VENEZIA 70 - La natura morta di Uberto Pasolini
Un lungo e convinto applauso, forse il più intenso di questa settantesima
Mostra del Cinema, per ringraziare
Uberto Pasolini e il cast di "
Still Life".
Già produttore di "
Full Monty", romano di nascita ed inglese di adozione, Pasolini propone un film originale in cui l'incrocio tra la solitudine e la morte riesce a far emozionare come in rare occasioni. Un'incredibile vitalità, visti i temi trattati, nasce grazie alla precisione della sceneggiatura, scritta dallo stesso regista, e dalla bravura del protagonista
Eddie Marsan, misurato, ironico e perfettamente in parte.
Marsan è un impiegato del comune che si occupa di rintracciare i parenti dei morti di cui nessuno reclama il corpo. L'uomo, timido e solitario, pensa al funerale di ognuno di loro e raccoglie in un suo album tutte le loro foto. I loro ritratti in vita, oltre ai preti e ai becchini, sono i suoi unici contatti umani, ragione del suo lavoro e scopo della sua esistenza.
Il suo ultimo caso lo porta a trovare con fatica e a conoscere parenti e amici di un uomo difficile, violento e ormai lontano da tutti, ritrovato dopo settimane nel suo misero appartamento posto per caso di fronte al suo. La propria immagine riflessa nelle finestre della vittima suggerisce che quell'uomo dimenticato da tutti potrebbe essere, per altri motivi, lui stesso.
Pasolini ha assorbito ormai da tempo le indiscusse qualità dell'industria cinematografica britannica, forse la migliore al mondo in questo momento per obiettivi e qualità totale di messa in scena.
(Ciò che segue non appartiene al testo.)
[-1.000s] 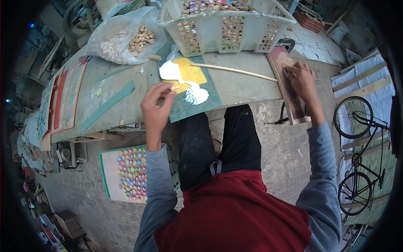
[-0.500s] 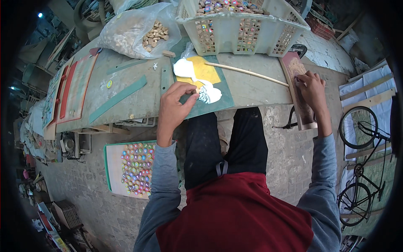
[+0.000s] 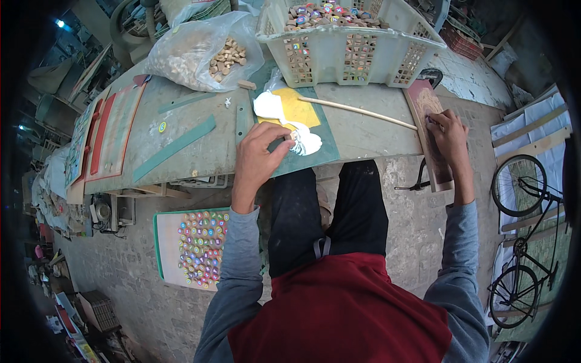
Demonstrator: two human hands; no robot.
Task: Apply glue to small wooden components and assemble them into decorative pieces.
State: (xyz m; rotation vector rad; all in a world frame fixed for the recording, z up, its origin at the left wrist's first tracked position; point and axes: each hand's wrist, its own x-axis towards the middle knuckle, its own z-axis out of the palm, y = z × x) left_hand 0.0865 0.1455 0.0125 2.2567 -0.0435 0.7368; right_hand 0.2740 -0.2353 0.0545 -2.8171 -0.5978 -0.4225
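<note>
The left hand [image 3: 257, 158] pinches one small wooden piece [image 3: 291, 138] between thumb and forefinger, above the lower patch of white paste [image 3: 310, 141]; the fingertips partly hide the piece. The right hand [image 3: 450, 142] has thumb and fingertips drawn close together over a narrow reddish trough [image 3: 419, 92]; whether they grip anything is too small to tell. The paste makes two joined patches, across one yellow sheet [image 3: 302, 113] and one green board [image 3: 327, 147]. One pale stick [image 3: 363, 111] lies between board and trough. Three green strips [image 3: 175, 149] lie leftward. Beyond stand one plastic bag [image 3: 181, 63] of wooden pieces and one pale basket [image 3: 330, 63] of printed discs, its top cut off. Below, the left sleeve [image 3: 239, 254] covers part of one floor tray [image 3: 169, 245], its coloured discs too crowded to count.
</note>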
Come per il film di Frears "
Philomena", nulla è lasciato al caso e anche l'estro e il talento del regista sono veicolati e omogenei con il prodotto finale. Dalla sceneggiatura al cast, dalle musiche alla fotografia che, ad esempio, grazie a un cambiamento cromatico nel corso del film suggerisce la mutazione di percorso del protagonista.
Prodotto con
Cinecittà Studios e
Rai Cinema è decisamente il miglior film visto finora.